Long noncoding RNA (lncRNA) growth arrest-specific transcript 5 (GAS5) was upregulated in esophageal cancer (EC) cells. Relative expressions of GAS5 in EC cell lines (ECA109, TE-1, TE-3, and EC9706) and in an esophageal epithelia cell line (SHEE) were detected by quantitative real-time reverse transcriptase (qRT)-PCR. All values are mean ± standard deviation (SD). Ns, no significance. *p < 0.05; **p < 0.01.

Figure 2

lncRNA GAS5 promoted proliferation and metastasis and inhibited apoptosis in EC cells. EC9706 cells were transfected with short hairpin (sh)-GAS5 #1 and sh-GAS5 #2 or negative control (sh-NC). (A) Relative expression of GAS5 was examined by qRT-PCR. (B) Cell viability, (C) migration, (D) invasion, and (E) apoptosis were determined by trypan blue exclusion, Transwell, and flow cytometry assays. (F, G) Expression of the main apoptosis factors was examined by Western blot.

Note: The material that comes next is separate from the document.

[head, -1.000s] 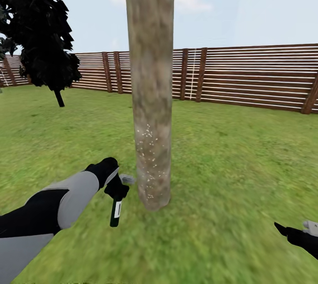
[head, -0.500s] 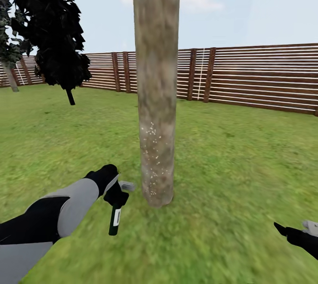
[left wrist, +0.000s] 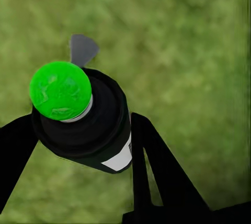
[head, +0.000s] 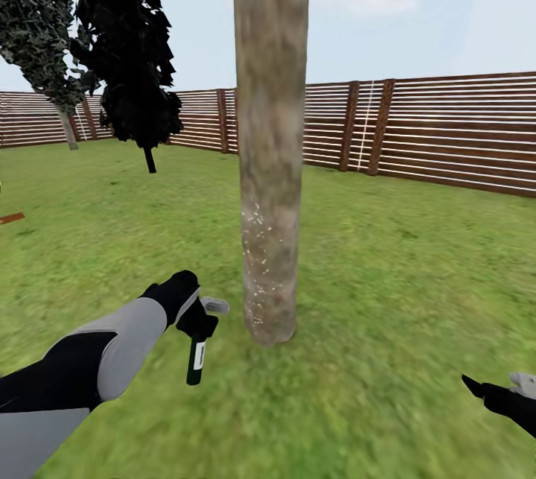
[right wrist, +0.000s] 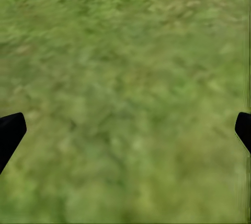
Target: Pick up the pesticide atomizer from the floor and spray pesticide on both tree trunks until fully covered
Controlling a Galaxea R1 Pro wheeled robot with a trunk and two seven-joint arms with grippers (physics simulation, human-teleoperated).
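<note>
A thick grey-brown tree trunk [head: 269, 166] rises from the grass floor [head: 372, 278] straight ahead, with pale specks on its lower part. My left gripper [head: 195, 322] is shut on the dark pesticide atomizer [head: 196, 356], just left of the trunk's base. The bottle hangs below the fingers and its grey trigger head [head: 214, 305] points at the trunk. In the left wrist view the atomizer [left wrist: 86, 125] sits between the black fingers [left wrist: 157, 166], with a green round end toward the camera. A second tree [head: 67, 129] stands far left. My right gripper [head: 495, 389] is open over grass [right wrist: 125, 130].
A black conifer [head: 134, 54] stands at the back left, near the second tree. A brown slat fence [head: 447, 129] closes the lawn behind. A small reddish strip [head: 11, 218] lies at the left edge. Open grass spreads to the right of the trunk.
The whole view has swung left, so the camera moved: the fence and conifer slid right and the second tree came into sight. Both arms keep their places in the picture.
</note>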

All values are mean ± SD. *p < 0.05; **p < 0.01; ***p < 0.001.

Figure 3

lncRNA GAS5 acted as a molecular sponge to regulate microRNA-301a (miR-301a) in EC. EC9706 cells were transfected with sh-GAS5 #2. (A) The combination of GAS5 and miR-301a was predicated by TargetScan, microRNA, and NCBI databases. (B) Relative expression of miR-301a was measured by qRT-PCR. (C) Relationship between miR-301a and GAS5 was detected by dual-luciferase reporter activity assay. All values are mean ± SD. **p < 0.01.

Figure 4

miR-301a mediated protumor effects of lncRNA GAS5 in EC cells. EC9706 cells were transfected with sh-GAS5, sh-GAS5 + miR-301a inhibitor, and corresponding controls. (A) Cell viability, (B) migration, (C) invasion, and (D) apoptosis were determined by trypan blue exclusion, Transwell, and flow cytometry assays. (E, F) Expression of the main apoptosis factors was examined by Western blot. All values are mean ± SD. *p < 0.05; **p < 0.01; ***p < 0.001.

Figure 5

miR-301a positively regulated chemokine C-X-C motif receptor 4 (CXCR4) expression. EC9706 cells were transfected with miR-301a mimic, inhibitor, and corresponding controls. (A) Relative mRNA expression of CXCR4 was detected by qRT-PCR. (B, C) Relative protein level of CXCR4 was detected by Western blot assay. All values are mean ± SD. **p < 0.01; ***p < 0.001.

Figure 6

miR-301a suppression promoted cell proliferation and metastasis and inhibited apoptosis by regulating CXCR4. EC9706 cells were transfected with miR-301a mimic, miR-301a inhibitor, pEX-CXCR4, sh-CXCR4, and corresponding controls. (A) The protein level of CXCR4 was detected by Western blot. (B, C) Relative expression of CXCR4 was examined by qRT-PCR and Western blot. (D) Cell viability, (E) migration, (F) invasion, and (G) apoptosis were determined by trypan blue exclusion, Transwell, and flow cytometry assays. (H, I) The expression of the main apoptosis factors was examined by Western blot. All values are mean ± SD. *p < 0.05; **p < 0.01; ***p < 0.001.

Figure 7

miR-301a blocked the Wnt/β-catenin and nuclear factor κ B (NF-κB) signaling pathways by regulation of CXCR4. EC9706 cells were transfected with miR-301a mimic, miR-301a inhibitor, miR-301a inhibitor + sh-CXCR4, and corresponding controls. Relative protein levels of the (A, B) Wnt/β-catenin signal pathway and (C, D) NF-κB signal pathway were examined by Western blot. All values are mean ± SD. *p < 0.05; **p < 0.01; ***p < 0.001.